**Problem:**
Write out the listing below in its entirety, minus the pictures, without changing a word.

**Supplied material:**
------

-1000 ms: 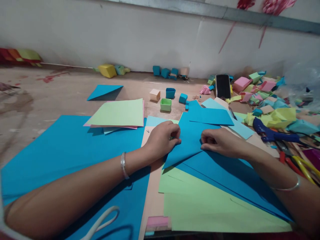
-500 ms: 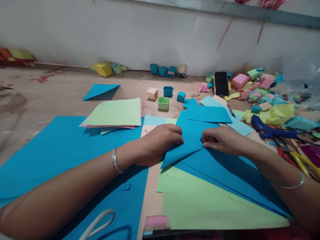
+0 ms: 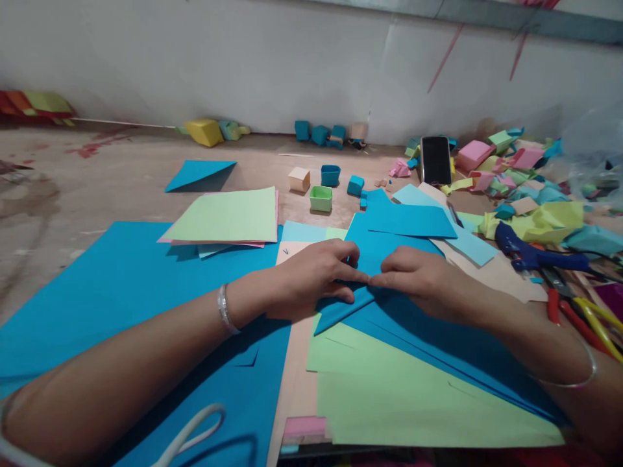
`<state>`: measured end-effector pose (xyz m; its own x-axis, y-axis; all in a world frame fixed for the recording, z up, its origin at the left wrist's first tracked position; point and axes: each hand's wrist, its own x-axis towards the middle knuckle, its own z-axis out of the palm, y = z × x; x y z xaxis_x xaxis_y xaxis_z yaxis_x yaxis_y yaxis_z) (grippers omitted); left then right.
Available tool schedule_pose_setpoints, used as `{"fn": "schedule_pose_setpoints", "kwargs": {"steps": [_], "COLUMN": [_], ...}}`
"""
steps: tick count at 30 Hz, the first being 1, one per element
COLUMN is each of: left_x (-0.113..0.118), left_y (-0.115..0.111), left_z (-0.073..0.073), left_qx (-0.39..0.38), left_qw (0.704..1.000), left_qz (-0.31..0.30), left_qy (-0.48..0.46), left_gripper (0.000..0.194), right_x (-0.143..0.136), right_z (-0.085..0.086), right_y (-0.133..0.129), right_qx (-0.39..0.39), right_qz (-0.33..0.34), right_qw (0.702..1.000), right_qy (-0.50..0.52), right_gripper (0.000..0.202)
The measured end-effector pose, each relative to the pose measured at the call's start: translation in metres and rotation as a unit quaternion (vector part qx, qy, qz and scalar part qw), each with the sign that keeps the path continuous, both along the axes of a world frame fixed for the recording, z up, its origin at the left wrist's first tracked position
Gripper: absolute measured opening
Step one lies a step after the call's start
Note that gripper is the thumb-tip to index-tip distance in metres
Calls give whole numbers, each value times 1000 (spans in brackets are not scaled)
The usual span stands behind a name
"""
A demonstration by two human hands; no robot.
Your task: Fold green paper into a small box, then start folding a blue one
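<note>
The folded blue sheet lies on the desk in front of the person, its near-left corner turned over into a narrow point. The left hand and the right hand meet on it, index fingertips touching or nearly so over the turned flap; whether either pinches the paper cannot be told.

Loose green sheets stick out from under its near side, and a large blue sheet spreads to its left. A small blue piece rests across its far part. Right of it lie a glue gun and yellow-handled cutters.

The likeliest trouble is a skewed crease: unequal pressure from the two fingers could drag the flap off line. The loose sheets beneath could also slide, carrying the fold with them. The small piece might be knocked off if the sheet shifts, and the right forearm, low over the near-right side, could rumple it.
</note>
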<state>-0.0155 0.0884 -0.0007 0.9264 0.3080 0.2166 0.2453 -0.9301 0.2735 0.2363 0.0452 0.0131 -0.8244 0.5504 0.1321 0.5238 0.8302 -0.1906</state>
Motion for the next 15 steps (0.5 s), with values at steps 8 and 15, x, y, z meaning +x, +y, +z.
{"fn": "schedule_pose_setpoints", "kwargs": {"steps": [8, 15], "left_x": [0, -2], "left_y": [-1, -1], "left_z": [5, -1], "left_qx": [7, 4], "left_qw": [999, 1000], "left_qz": [-4, -9], "left_qy": [31, 7], "left_gripper": [29, 28], "right_x": [1, 11], "right_z": [12, 7], "right_y": [-13, -3], "right_qx": [-114, -90], "right_qz": [-24, 65], "right_qw": [993, 993], "right_qy": [-28, -46], "right_gripper": [36, 39]}}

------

**Result of this task:**
-1000 ms: 
-500 ms: 
+0 ms: 
`<state>`: measured end-effector pose (xyz m; its own x-axis, y-axis; all in a world frame fixed for the recording, z up, its origin at the left wrist's first tracked position; point and axes: each hand's wrist, its own x-axis towards the middle knuckle, its own z-axis out of the palm, y = z × x; x y z xaxis_x xaxis_y xaxis_z yaxis_x yaxis_y yaxis_z) (grippers omitted); left then right.
Available tool schedule_pose_setpoints, used as `{"fn": "schedule_pose_setpoints", "kwargs": {"steps": [_], "COLUMN": [_], ...}}`
"""
steps: tick count at 30 Hz, the first being 1, one per element
COLUMN is each of: left_x (-0.113..0.118), left_y (-0.115..0.111), left_z (-0.073..0.073), left_qx (-0.39..0.38), left_qw (0.704..1.000), left_qz (-0.31..0.30), left_qy (-0.48..0.46), left_gripper (0.000..0.194), right_x (-0.143..0.136), right_z (-0.085..0.086), right_y (-0.133..0.129), right_qx (-0.39..0.39), right_qz (-0.33..0.34), right_qw (0.702..1.000), right_qy (-0.50..0.52), right_gripper (0.000..0.202)
The measured end-effector pose, each relative to the pose measured at the call's start: translation in metres and rotation as a unit quaternion (vector part qx, qy, qz and scalar part qw), each with the sign that keeps the path continuous, both along the axes of a world frame fixed for the recording, z up, its origin at the left wrist's first tracked position
Gripper: absolute measured opening
Step one lies a step after the call's start
Note that gripper is the thumb-tip to index-tip distance in metres
Calls give whole numbers, each value times 1000 (spans in brackets are not scaled)
The usual span stands behind a name
"""
A demonstration by two human hands; no robot.
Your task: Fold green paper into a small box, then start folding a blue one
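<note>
The folded blue sheet lies on the desk in front of the person, its near-left corner turned over into a narrow point. The left hand and the right hand meet on it, index fingertips touching or nearly so over the turned flap; whether either pinches the paper cannot be told.

Loose green sheets stick out from under its near side, and a large blue sheet spreads to its left. A small blue piece rests across its far part. Right of it lie a glue gun and yellow-handled cutters.

The likeliest trouble is a skewed crease: unequal pressure from the two fingers could drag the flap off line. The loose sheets beneath could also slide, carrying the fold with them. The small piece might be knocked off if the sheet shifts, and the right forearm, low over the near-right side, could rumple it.
</note>
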<state>-0.0155 0.0884 -0.0007 0.9264 0.3080 0.2166 0.2453 -0.9301 0.2735 0.2363 0.0452 0.0131 -0.8244 0.5504 0.1321 0.5238 0.8302 -0.1906</state>
Motion for the next 15 steps (0.5 s), with values at steps 8 and 15, x, y, z meaning +x, +y, +z.
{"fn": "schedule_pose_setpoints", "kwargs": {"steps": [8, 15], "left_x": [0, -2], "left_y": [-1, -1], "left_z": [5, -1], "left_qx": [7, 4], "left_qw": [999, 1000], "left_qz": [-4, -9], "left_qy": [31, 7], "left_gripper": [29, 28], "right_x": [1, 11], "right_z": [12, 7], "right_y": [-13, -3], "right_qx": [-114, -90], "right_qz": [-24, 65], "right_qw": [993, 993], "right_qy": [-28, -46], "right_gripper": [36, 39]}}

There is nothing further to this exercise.